(Records contained in a dataset)
------------

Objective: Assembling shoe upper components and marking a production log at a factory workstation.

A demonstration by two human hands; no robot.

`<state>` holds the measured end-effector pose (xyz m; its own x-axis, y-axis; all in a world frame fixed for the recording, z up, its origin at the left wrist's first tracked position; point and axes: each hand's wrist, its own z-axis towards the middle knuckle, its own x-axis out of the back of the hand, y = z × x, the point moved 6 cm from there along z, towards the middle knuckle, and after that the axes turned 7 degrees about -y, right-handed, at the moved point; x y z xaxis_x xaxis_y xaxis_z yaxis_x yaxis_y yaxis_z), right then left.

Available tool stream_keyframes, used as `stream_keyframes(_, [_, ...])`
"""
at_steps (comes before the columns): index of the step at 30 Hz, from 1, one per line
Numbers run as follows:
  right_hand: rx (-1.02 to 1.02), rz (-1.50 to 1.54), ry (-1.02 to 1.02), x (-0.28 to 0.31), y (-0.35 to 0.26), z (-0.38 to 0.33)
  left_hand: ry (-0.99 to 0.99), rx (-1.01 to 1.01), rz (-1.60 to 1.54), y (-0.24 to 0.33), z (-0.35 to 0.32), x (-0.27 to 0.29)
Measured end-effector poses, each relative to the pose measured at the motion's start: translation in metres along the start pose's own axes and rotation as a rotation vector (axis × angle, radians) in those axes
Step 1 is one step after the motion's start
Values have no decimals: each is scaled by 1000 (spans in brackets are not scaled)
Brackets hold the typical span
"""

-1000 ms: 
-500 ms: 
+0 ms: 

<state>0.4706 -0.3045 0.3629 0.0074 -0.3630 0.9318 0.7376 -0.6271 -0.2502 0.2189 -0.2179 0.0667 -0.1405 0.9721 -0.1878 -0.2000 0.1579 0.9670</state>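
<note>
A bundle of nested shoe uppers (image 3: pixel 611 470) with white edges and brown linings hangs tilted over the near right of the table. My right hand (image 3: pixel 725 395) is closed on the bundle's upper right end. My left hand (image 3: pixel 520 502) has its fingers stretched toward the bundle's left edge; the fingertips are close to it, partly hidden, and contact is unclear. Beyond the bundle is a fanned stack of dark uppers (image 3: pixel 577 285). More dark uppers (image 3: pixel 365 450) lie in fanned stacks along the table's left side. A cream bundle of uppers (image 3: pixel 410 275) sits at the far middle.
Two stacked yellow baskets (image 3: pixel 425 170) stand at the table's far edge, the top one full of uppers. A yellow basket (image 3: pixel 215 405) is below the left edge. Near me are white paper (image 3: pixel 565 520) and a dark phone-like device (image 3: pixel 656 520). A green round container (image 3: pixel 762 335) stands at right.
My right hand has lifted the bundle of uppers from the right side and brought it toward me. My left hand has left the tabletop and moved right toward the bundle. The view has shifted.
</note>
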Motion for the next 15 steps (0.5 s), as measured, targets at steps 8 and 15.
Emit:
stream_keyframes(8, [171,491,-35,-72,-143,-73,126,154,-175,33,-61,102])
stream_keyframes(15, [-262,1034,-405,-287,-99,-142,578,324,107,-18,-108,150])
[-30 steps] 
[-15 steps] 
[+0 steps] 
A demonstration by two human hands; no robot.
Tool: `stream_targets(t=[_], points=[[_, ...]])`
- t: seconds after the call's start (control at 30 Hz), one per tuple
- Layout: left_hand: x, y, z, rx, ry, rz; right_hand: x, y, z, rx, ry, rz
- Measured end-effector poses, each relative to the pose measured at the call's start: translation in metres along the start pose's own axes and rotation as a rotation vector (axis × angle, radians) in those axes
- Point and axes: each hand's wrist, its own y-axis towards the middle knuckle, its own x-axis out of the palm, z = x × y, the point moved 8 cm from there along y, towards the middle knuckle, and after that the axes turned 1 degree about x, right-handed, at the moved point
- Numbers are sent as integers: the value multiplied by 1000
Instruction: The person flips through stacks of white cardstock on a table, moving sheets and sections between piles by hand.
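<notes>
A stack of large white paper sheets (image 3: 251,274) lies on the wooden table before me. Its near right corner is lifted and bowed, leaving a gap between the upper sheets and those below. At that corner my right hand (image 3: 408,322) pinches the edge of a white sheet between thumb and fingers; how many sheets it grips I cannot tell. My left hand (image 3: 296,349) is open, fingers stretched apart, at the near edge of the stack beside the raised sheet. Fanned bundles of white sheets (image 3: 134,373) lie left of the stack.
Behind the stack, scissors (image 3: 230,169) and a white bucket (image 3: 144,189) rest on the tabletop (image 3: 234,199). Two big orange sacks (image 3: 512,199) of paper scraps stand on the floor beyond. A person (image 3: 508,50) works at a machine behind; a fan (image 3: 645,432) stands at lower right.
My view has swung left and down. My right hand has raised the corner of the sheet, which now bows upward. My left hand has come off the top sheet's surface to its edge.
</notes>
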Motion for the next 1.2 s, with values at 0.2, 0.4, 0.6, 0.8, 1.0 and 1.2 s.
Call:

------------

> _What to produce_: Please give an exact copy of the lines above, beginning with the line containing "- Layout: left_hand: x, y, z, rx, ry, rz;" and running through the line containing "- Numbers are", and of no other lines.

> _Written answer_:
- Layout: left_hand: x, y, z, rx, ry, rz; right_hand: x, y, z, rx, ry, rz
- Measured end-effector poses, each relative to the pose measured at the call's start: translation in metres along the start pose's own axes and rotation as a rotation vector (axis × angle, radians) in those axes
- Point and axes: each hand's wrist, its own y-axis towards the middle knuckle, its own x-axis out of the palm, z = x × y, the point moved 8 cm from there along y, towards the middle knuckle, and after that the axes turned 1 degree about x, right-handed, at the moved point
- Numbers are sent as integers: the value multiplied by 1000

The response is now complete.